Wednesday, January 6, 2010

Beauty and strength

If we admit beauty as an achievement, then it might make sense to revisit strength to make some comparisons.

There will always be some people stronger than me and there is nothing I can do about it. It is not my fault, then, that some other people are stronger than me.*

But I should be strong enough to shovel the driveway, carry furniture around when required, stack and split firewood and open jars; if I am not capable of these things, there is something wrong with me. (Although it is not a very popular argument nowadays, you can make the same sort of argument about beauty and I'd argue that Austen implicitly makes this argument over and over again.)

Even within the reasonable range of strength there will be some who are stronger than me. I may be able to move most furniture but ask for help with some pieces. (And the same is true of beauty. Elizabeth Bennett is beautiful but Jane Bennett is more so. BTW: Have you ever seen a movie or television series that was true to the novel on this point?)

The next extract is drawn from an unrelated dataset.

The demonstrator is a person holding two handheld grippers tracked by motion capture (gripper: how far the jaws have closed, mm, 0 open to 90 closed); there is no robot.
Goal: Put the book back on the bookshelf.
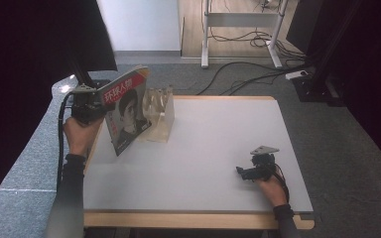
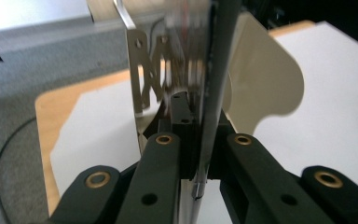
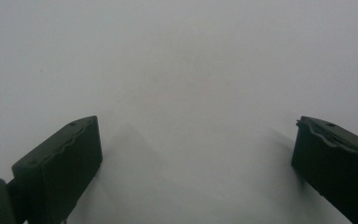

Strength, like beauty, also allows us to move metaphorically from an observable physical quality to something else. We talk of moral strength and courage. And we move both ways; we stop thinking of physical strength without moral strength as strength at all; for example, Errol Flynn was probably physically stronger than Leslie Howard but Leslie Howard was a hero and Errol Flynn was a worthless moral coward.

And the same sorts of refined judgments can be made about female and male beauty. Austen makes them all the time.







* I grew up in a mill town where there were a lot of guys seriously invested in proving that they were the strongest and toughest guys in town. They all managed to prove that they weren't in the long run. One guy who lived in my neighbourhood ended up in a wheelchair as a consequence and I used to see him downtown selling pencils. We might say what a ridiculous thing to believe but Shakespeare's As You Like It starts with a young man intent on such a project and Shakespeare not only doesn't criticize the young man for this, he makes him the hero of the play.